◆ YOUR TASK ◆
The lines to return are those below that contain the word "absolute".

◆ INPUT DATA ◆
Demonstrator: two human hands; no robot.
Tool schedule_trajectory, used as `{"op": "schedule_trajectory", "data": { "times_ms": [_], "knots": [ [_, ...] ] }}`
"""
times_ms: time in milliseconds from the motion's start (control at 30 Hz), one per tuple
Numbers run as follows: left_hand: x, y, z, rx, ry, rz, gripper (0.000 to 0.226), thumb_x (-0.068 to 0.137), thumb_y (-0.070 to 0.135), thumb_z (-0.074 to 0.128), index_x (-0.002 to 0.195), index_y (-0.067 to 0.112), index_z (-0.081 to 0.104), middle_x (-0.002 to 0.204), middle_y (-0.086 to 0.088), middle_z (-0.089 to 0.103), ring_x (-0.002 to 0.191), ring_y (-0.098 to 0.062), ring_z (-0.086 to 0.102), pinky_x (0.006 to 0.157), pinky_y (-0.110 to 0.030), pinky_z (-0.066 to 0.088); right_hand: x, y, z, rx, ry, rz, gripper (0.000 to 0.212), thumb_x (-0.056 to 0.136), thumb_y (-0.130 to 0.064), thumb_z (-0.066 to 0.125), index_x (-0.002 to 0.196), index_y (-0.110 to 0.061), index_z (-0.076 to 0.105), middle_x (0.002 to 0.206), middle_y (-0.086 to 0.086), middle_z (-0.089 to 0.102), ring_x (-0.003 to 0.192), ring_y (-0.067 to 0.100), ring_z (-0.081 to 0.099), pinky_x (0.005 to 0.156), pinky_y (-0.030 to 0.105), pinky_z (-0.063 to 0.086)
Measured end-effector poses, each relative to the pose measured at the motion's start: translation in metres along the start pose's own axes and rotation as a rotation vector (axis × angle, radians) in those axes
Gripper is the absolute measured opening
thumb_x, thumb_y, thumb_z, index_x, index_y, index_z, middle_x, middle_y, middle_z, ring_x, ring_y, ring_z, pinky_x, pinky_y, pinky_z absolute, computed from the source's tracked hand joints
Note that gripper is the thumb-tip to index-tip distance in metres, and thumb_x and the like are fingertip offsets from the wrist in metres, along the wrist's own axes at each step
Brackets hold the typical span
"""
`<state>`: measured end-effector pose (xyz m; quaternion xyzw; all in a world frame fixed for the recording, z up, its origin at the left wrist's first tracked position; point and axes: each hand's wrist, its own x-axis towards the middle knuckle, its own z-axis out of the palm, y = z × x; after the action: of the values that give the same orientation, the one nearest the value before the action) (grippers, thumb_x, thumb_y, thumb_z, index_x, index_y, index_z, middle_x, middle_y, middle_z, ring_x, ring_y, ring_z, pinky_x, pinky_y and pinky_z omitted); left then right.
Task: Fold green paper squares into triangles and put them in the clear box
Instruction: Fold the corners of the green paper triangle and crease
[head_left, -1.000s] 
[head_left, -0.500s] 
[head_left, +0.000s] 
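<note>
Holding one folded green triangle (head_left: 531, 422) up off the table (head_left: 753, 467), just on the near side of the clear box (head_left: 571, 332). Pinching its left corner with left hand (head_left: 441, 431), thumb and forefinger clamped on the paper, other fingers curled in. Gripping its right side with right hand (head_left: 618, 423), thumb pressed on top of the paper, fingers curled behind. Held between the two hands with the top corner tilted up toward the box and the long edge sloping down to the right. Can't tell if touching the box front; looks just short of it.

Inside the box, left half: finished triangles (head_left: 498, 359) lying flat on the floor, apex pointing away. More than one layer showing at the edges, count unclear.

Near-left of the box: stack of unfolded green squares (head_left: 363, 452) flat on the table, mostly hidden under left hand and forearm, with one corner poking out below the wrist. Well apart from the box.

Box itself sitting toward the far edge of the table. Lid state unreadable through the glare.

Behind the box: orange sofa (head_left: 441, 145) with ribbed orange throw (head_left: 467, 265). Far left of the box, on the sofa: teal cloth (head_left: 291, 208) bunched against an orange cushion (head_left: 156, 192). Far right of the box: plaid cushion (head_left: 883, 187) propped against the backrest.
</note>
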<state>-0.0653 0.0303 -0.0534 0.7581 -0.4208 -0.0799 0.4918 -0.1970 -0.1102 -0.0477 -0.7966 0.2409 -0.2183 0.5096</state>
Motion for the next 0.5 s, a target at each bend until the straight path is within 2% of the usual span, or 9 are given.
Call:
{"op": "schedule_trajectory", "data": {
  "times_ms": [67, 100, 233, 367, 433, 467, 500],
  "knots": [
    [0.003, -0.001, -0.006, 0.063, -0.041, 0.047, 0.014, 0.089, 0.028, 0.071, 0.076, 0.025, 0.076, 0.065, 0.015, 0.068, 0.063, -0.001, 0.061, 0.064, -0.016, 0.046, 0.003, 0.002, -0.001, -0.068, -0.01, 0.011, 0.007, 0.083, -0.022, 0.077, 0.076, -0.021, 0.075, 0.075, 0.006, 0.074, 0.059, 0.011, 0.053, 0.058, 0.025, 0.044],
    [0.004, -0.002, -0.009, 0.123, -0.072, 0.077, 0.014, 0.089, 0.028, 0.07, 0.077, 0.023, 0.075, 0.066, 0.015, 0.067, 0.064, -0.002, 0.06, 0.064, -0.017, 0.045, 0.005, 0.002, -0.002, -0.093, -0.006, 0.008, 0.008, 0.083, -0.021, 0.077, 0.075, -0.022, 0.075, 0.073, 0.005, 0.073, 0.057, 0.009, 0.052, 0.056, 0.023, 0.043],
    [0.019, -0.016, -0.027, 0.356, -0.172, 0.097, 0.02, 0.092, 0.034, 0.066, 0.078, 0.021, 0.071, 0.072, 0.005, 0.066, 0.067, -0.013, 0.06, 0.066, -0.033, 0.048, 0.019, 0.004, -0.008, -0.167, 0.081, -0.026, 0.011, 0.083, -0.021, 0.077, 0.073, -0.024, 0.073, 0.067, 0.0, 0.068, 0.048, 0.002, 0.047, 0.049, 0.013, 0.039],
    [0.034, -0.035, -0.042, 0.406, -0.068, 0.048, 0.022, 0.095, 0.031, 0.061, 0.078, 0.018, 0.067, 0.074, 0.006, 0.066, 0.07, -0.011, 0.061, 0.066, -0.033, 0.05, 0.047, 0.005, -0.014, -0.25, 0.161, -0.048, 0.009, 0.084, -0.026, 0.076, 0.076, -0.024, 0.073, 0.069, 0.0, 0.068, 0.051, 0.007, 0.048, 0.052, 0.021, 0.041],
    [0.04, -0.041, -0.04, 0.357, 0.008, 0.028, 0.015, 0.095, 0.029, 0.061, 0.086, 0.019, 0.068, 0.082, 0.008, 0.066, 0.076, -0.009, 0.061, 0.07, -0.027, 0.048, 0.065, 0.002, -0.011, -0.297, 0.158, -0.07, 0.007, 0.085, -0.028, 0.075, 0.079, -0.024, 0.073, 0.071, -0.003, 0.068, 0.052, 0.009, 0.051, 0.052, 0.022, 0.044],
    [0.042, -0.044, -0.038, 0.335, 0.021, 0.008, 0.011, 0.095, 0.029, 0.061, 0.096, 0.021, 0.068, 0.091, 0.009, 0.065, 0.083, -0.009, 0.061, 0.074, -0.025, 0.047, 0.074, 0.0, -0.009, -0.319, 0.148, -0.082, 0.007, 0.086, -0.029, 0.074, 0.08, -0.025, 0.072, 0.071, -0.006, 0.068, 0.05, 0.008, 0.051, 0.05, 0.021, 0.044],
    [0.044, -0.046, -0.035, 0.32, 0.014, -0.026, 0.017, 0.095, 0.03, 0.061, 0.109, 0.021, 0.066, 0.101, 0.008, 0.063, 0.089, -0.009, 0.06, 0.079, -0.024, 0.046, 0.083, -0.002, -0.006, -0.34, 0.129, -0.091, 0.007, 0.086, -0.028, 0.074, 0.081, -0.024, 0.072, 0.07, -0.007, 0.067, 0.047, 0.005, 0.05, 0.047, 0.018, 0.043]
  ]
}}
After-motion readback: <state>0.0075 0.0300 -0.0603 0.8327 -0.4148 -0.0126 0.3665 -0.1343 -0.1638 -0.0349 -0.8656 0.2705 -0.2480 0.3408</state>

◆ TASK RESULT ◆
Gripper is the absolute measured opening
thumb_x, thumb_y, thumb_z, index_x, index_y, index_z, middle_x, middle_y, middle_z, ring_x, ring_y, ring_z, pinky_x, pinky_y, pinky_z absolute, computed from the source's tracked hand joints

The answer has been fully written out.